Leopold Center for Sustainable Agriculture

Interim Director: Voices from the past: Benjamin F. Gue

Back to Leopold Letter Spring 2012

By MARK HONEYMAN, Interim director

Here’s something remarkable: Anniversaries of events separated by more than 100 years coincide in 2012. The Leopold Center, created by the 1987 Iowa Groundwater Protection Act, is 25 years old this year.  And 150 years ago in 1862, the Morrill Act provided federal land to states to fund colleges for studying agriculture and industry.

Enacted by Congress and signed by President Lincoln, the Morrill Act created colleges for the working class, now known as the network of land-grant universities including Iowa State University. The act has been heralded as a milestone in the “democratization of education” in the United States.

Iowa was the first state to accept the federal grant of land to fund what was then Iowa State Agricultural College and Model Farm. Many people contributed to this new institution, but one little-known figure stands out as Iowa State’s founding father. The story of Benjamin F. Gue and the beginnings of Iowa State are intertwined and speak of his vision, perseverance and leadership.

Gue was born in 1828 to a family of Quaker abolitionists. His father died when he was 10 years old, forcing him “to give up all thought of higher education for life on the farm.” He came to Iowa from New York in 1852 as a young man of 24, becoming a farmer, journalist, legislator and historian. He was active in the anti-slavery, temperance, public education and women’s rights movements as well as the new Republican Party.

Gue was self-conscious about his lack of a formal education. He writes of these feelings of inadequacy when he and other farmer-legislators addressed “the educated professional gentlemen, lawyers skilled in long practice in public speaking with all the advantages of a college education.”

In 1858, during his first term in the Iowa legislature, Gue and cohorts wrote the bill to create the Iowa State Agricultural College and Model Farm. Gue claimed that lack of educational possibilities caused the “country boys” to leave farming, creating a shortage of leaders in rural areas. He insisted on an educational option for the “farmer, mechanic, day laborer, inventor and manufacturer.”  He appealed to class equality and asked for a roll-call vote that would show the split “between the supporters of higher education for the privileged few and advocates of education opportunity for all.”

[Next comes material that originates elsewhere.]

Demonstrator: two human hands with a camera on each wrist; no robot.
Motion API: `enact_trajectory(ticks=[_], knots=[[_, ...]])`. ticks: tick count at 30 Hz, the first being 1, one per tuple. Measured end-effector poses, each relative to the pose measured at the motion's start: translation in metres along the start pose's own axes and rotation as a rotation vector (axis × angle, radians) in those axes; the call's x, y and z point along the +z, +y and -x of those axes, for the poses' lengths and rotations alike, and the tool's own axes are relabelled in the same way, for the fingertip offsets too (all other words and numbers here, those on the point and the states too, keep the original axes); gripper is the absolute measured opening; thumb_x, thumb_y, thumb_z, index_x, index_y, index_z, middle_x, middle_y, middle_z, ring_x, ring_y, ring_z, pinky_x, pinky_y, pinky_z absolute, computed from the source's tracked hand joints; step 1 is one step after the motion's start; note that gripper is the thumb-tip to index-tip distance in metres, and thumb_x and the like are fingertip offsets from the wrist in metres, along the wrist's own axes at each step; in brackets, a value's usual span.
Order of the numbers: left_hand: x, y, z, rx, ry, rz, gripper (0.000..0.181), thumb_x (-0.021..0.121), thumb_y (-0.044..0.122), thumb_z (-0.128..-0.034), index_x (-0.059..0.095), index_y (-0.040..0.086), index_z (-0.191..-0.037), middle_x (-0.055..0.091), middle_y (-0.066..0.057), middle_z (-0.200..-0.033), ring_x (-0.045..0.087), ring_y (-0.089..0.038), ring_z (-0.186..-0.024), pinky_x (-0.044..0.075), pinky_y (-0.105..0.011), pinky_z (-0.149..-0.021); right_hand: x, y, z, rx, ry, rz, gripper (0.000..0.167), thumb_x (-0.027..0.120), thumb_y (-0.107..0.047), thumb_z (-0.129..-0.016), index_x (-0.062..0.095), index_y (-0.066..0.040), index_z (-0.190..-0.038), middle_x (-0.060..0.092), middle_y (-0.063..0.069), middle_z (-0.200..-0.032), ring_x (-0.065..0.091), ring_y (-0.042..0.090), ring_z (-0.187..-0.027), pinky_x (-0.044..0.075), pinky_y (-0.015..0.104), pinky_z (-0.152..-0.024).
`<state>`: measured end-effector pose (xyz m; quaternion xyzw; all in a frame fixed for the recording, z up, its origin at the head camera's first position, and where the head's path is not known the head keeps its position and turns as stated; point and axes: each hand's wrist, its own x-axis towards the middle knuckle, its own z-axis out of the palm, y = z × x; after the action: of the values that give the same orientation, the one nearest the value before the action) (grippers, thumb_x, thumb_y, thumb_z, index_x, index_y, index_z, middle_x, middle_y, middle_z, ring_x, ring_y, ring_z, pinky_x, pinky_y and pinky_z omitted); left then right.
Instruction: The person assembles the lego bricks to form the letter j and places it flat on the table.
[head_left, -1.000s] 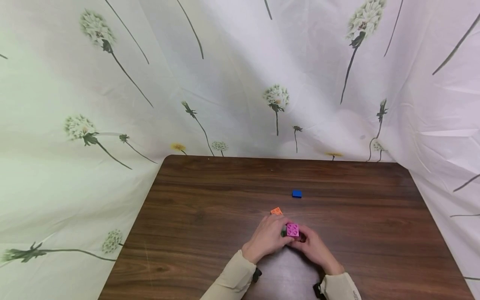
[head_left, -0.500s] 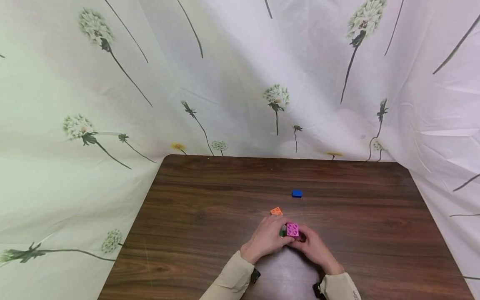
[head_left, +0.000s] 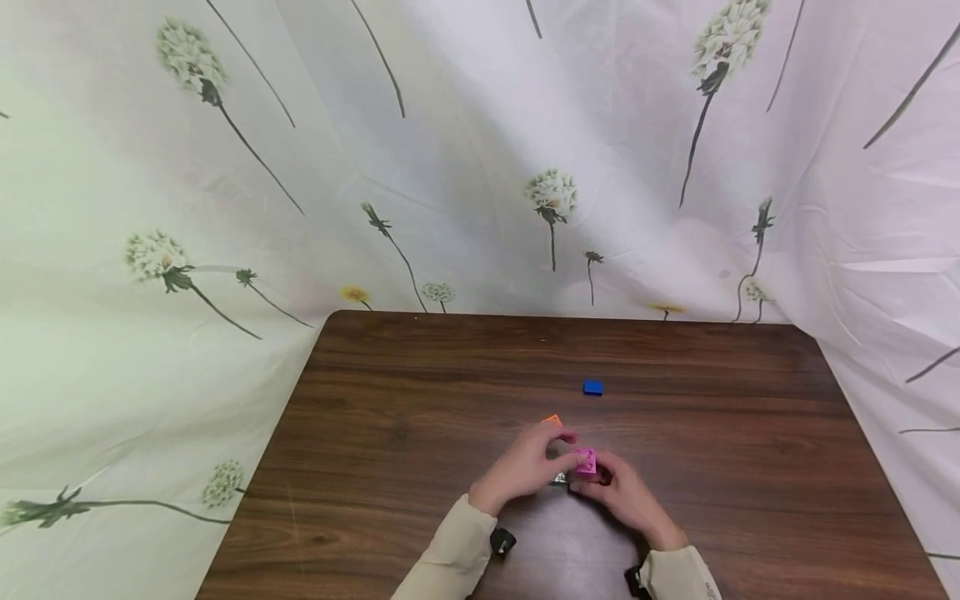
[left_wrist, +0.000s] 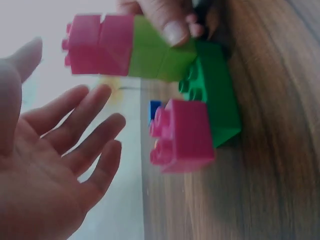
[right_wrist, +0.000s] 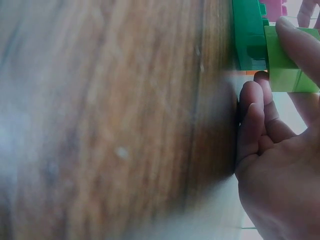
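In the left wrist view a dark green brick lies on the wooden table. A stack of light green bricks topped with pink bricks stands on one end of it, and a separate pink brick sits at its other end. The left hand has its fingers spread beside the stack, apart from it. Around the light green part, the right hand curls thumb and fingers in the right wrist view. From the head view, the left hand is left of the right hand.
A blue brick lies on the table beyond the hands. An orange brick shows partly behind the left hand. A white curtain with printed dandelions hangs along the table's far edge.
The left hand has drawn back slightly to the left and spread its thumb and fingers, uncovering more of the green brick. The right hand has stayed nearly still.
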<state>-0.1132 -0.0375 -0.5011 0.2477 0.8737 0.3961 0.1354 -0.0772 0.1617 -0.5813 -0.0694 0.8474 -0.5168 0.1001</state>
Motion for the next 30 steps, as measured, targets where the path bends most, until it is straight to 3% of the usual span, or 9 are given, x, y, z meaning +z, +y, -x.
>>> enact_trajectory(ticks=[7,11,19,30], knots=[[-0.009,-0.02,-0.006,-0.101,0.248,0.132,0.032,0.06,0.025,-0.0954,0.062,0.006,-0.121,0.066,-0.006,-0.111,0.062,-0.023,-0.104,0.051,-0.042,-0.089,0.0,-0.002,-0.001,0.046,-0.006,0.025,0.03,0.08,-0.031,-0.077,0.067,-0.02,-0.101,0.064,-0.003,-0.095,0.054,0.01,-0.086,0.045,0.024,-0.076],[-0.007,-0.034,-0.008,-0.163,0.301,0.144,0.031,0.061,0.02,-0.0942,0.06,0.007,-0.123,0.064,-0.008,-0.116,0.061,-0.023,-0.108,0.052,-0.043,-0.09,0.001,-0.002,-0.001,0.053,-0.004,0.033,0.029,0.08,-0.032,-0.077,0.066,-0.021,-0.1,0.063,-0.004,-0.093,0.054,0.011,-0.086,0.045,0.025,-0.076],[0.005,-0.056,-0.013,-0.231,0.29,0.086,0.033,0.064,0.019,-0.0905,0.062,0.011,-0.122,0.061,-0.009,-0.113,0.057,-0.022,-0.106,0.048,-0.039,-0.091,0.001,-0.003,-0.001,0.063,-0.006,0.029,0.031,0.08,-0.032,-0.077,0.066,-0.021,-0.102,0.064,-0.003,-0.097,0.056,0.012,-0.089,0.046,0.026,-0.078],[0.017,-0.062,-0.018,-0.35,0.281,0.13,0.034,0.069,0.026,-0.0877,0.065,0.013,-0.119,0.06,-0.006,-0.116,0.049,-0.021,-0.105,0.045,-0.04,-0.088,0.001,-0.004,-0.002,0.09,-0.011,0.032,0.031,0.08,-0.033,-0.077,0.066,-0.02,-0.103,0.062,-0.003,-0.095,0.053,0.013,-0.087,0.044,0.026,-0.076]])
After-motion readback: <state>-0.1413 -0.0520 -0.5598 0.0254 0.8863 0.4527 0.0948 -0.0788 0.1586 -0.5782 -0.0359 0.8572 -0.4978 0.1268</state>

When the new college’s officials asked for more funds, the opposing faction felt that the young state could not afford this “ill-advised” investment. They moved to repeal the law and close the college. Gue used a motion to table that blocked the action and saved the new college.

In 1862, during a special session to consider war-related matters, Gue again led the way. The Iowa General Assembly accepted the terms of the newly enacted Morrill Act to receive 240,000 acres in support of a college for agricultural and industrial education. Realizing the abundant prospects of the major land grant, supporters of the University of Iowa moved to split the land between the two schools. Gue successfully argued that the two schools had separate missions and the land grant stayed with Iowa State College. In 1867, Gue was part of a two-man team that visited 16 colleges in 12 states to study their organizations and informally search for the college’s new president and faculty.

Gue went on to chair Iowa State’s Board of Trustees, recruited the first president, Adonijah Welch, and spoke at the opening of the College on March 17, 1869. For 11 years he had led efforts to create a “people’s college.” Gue predicted that “We may not live to see the day, but the time will surely come in which the graduates of the Iowa Agricultural College will be found among the most eminent men and women that our State or the country will produce.”  He emphasized that the college was open to “all of God’s people” including both genders and that it was especially dedicated to the “education of the working people of Iowa.”

Few of the 1,200 gathered at the 1869 opening ceremony would envision the future scope of Iowa State University, including the Leopold Center for Sustainable Agriculture. Iowa State University and the Leopold Center are the products of visionary legislators of two very different eras. We are all indebted to them.


Note: B. F. Gue quotes from “The Land Grant Act and the People’s College, Iowa State University,” A.H. Sheridan (ed), 2012; "History of Iowa State College,” E.D. Ross, 1942; and “The Land-Grant Idea at Iowa State College,” E.D. Ross, 1958.

Historical note: Among the legislators who contributed to the Iowa Groundwater Protection Act were David Osterberg, Sue Mullins, Don Paulin, Ralph Rosenberg, Paul Johnson, Jack Hatch and Don Shoultz. Reference: “Iowa Groundwater Protection Act” [PDF], Proceedings of the Leopold Center 1997 Tenth Anniversary Conference, July 30-31, 1987, Ames, Iowa.